- **GIVEN RECORDS**
########################################

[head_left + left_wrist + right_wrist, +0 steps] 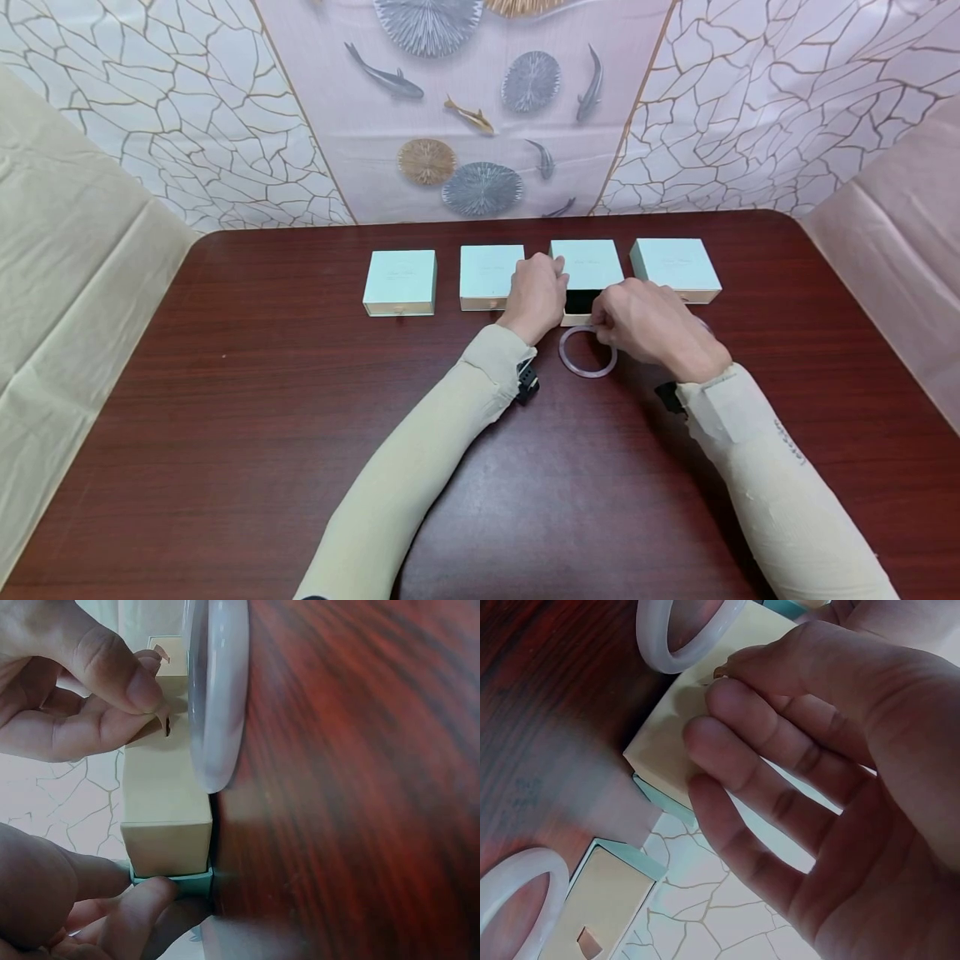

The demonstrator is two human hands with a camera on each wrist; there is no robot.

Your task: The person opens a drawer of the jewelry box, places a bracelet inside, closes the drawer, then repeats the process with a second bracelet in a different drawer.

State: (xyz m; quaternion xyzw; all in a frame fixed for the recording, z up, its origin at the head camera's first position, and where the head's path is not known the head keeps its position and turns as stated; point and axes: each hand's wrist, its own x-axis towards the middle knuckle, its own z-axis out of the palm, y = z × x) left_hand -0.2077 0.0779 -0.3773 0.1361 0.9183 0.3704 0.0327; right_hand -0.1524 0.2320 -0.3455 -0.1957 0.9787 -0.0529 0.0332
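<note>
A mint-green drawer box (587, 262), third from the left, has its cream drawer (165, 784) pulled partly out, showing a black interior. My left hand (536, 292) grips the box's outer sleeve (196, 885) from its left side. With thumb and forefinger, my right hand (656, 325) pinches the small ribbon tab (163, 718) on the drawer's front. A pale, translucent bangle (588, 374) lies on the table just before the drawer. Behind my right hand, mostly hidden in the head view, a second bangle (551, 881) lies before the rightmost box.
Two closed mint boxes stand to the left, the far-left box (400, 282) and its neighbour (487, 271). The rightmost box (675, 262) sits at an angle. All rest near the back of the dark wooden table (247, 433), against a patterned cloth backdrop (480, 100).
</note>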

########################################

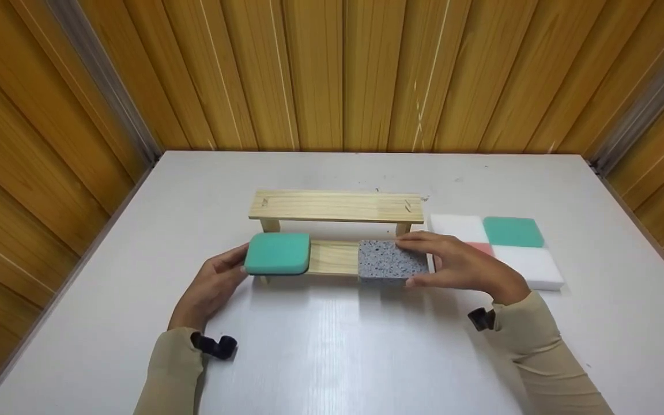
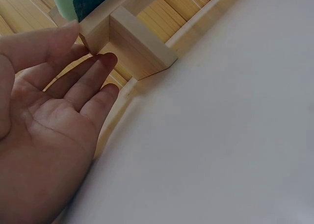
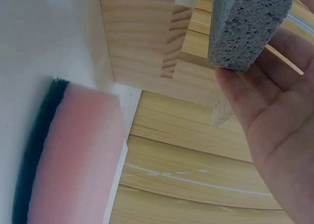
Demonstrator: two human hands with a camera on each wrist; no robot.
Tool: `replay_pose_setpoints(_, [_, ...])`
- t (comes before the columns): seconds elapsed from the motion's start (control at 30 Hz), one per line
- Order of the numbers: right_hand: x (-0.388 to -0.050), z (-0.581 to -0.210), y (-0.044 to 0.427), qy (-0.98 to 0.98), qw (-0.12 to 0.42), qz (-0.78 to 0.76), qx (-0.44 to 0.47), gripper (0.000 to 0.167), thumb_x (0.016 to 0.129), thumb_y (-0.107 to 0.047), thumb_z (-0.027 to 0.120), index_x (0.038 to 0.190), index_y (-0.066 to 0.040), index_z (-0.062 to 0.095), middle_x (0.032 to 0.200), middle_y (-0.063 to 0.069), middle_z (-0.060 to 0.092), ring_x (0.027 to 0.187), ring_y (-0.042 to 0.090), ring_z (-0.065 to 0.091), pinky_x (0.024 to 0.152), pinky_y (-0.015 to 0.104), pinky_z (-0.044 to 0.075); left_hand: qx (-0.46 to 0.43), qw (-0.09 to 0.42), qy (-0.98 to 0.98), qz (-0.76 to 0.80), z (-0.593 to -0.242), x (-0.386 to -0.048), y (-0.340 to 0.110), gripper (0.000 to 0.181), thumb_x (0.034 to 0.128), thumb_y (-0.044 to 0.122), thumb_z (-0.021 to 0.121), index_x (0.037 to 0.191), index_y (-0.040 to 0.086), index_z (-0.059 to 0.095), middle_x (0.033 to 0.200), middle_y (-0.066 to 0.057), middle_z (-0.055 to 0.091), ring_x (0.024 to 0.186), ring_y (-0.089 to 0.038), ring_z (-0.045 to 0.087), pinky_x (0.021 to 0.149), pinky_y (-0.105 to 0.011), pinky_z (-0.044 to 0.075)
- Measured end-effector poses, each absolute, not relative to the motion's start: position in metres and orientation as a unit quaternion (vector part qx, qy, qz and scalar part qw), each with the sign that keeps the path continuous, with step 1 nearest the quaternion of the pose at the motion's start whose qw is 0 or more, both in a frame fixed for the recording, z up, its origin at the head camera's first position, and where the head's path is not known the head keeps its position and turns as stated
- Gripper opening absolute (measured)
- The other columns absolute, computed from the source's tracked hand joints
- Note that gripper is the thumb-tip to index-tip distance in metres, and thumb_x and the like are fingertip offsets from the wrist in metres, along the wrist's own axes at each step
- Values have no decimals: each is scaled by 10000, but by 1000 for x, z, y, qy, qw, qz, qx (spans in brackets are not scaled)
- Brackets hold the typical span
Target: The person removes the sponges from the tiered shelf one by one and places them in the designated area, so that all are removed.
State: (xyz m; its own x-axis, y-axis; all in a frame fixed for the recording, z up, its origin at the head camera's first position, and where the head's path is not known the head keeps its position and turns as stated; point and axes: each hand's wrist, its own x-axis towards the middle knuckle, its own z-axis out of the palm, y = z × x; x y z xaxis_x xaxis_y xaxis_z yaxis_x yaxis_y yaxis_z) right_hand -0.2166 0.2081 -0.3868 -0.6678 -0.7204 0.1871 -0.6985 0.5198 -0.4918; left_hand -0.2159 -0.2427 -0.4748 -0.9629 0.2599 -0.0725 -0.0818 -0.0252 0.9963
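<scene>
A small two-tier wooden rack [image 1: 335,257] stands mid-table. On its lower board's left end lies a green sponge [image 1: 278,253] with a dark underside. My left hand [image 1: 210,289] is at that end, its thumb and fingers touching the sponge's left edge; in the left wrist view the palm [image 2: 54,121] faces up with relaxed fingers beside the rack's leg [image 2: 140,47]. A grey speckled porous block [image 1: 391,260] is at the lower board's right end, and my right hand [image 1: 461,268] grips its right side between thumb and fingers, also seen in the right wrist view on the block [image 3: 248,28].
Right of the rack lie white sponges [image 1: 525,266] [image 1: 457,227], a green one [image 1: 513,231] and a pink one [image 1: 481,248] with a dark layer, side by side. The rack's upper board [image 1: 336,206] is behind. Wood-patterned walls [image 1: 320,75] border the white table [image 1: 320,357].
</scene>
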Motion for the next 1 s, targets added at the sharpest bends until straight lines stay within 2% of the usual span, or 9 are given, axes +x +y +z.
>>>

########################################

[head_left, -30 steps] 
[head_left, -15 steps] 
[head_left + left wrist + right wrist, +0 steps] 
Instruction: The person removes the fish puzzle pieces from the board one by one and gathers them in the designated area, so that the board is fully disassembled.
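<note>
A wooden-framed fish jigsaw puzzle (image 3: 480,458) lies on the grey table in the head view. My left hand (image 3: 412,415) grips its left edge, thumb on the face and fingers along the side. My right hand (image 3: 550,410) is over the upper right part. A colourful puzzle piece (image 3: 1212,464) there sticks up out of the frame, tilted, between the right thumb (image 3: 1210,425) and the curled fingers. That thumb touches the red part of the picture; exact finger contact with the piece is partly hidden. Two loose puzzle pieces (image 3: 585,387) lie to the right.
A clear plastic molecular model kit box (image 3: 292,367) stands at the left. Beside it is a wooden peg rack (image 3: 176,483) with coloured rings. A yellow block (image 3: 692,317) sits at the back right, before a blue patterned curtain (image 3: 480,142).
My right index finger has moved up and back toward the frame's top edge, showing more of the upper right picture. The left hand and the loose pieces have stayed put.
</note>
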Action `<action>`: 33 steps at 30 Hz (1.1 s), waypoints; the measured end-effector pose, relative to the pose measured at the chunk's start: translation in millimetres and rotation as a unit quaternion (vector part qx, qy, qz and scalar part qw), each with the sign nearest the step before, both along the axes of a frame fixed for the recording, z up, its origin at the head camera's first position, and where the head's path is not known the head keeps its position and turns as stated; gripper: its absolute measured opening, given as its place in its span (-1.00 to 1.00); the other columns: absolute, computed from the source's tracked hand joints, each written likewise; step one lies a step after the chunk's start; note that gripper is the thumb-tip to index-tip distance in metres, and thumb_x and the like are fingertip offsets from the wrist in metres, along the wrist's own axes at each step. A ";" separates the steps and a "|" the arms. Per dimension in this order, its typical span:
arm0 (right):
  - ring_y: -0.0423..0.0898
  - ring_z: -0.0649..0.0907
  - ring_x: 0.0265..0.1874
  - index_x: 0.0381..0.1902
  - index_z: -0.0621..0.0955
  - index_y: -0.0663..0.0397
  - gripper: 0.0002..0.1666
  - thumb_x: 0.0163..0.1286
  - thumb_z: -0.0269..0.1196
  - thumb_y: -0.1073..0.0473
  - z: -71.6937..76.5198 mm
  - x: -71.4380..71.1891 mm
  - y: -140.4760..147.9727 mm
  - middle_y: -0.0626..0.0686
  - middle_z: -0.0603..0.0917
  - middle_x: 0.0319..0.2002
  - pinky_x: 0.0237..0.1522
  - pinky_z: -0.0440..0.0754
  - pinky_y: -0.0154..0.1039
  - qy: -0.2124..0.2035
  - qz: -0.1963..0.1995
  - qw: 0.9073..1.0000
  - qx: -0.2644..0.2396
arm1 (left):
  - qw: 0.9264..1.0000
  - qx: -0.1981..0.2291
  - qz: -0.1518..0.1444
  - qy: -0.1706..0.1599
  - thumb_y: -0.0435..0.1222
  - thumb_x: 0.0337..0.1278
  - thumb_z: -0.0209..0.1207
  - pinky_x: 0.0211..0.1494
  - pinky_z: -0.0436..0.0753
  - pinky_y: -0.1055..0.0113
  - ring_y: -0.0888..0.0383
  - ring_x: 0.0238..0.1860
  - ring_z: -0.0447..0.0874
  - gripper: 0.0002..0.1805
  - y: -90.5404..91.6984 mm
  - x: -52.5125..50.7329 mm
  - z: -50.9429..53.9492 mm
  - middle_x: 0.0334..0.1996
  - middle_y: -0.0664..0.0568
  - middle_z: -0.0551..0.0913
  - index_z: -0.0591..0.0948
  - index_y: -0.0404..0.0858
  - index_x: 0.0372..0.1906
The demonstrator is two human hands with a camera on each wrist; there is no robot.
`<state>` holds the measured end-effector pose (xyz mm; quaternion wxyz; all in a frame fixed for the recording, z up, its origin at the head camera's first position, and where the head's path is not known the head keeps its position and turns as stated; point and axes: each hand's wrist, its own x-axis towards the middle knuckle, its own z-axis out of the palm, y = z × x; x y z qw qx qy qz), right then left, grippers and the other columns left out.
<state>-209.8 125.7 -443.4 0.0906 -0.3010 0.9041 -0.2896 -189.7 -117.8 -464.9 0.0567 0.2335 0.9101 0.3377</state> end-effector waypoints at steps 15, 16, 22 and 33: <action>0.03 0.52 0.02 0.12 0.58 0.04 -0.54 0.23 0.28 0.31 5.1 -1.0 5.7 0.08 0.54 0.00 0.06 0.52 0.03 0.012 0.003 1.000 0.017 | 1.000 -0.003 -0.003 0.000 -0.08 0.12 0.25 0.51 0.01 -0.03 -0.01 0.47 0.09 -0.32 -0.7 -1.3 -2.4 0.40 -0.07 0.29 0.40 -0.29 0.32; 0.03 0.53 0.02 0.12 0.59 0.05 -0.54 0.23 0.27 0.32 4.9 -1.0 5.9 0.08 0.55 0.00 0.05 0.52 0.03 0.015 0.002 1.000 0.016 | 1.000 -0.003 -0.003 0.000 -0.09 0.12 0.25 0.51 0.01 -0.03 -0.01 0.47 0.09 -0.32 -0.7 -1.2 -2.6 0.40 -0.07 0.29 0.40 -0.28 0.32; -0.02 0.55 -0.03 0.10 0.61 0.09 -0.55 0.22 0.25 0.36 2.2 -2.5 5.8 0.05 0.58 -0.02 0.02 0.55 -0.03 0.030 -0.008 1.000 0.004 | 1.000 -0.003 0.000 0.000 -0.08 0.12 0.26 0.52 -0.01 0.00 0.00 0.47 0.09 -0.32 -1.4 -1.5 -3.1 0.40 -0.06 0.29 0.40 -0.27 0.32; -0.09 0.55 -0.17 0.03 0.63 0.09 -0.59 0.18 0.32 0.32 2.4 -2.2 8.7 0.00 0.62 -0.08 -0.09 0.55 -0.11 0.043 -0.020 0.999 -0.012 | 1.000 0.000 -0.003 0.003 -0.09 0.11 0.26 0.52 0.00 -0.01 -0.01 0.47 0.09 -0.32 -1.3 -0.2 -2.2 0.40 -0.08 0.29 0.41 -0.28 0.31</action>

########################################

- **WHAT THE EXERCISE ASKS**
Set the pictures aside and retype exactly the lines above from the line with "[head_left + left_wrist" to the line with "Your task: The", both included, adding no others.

- **RESULT OF THE EXERCISE**
[head_left + left_wrist + right_wrist, +0 steps] 

The demonstrator is two human hands with a camera on each wrist; there is no robot.

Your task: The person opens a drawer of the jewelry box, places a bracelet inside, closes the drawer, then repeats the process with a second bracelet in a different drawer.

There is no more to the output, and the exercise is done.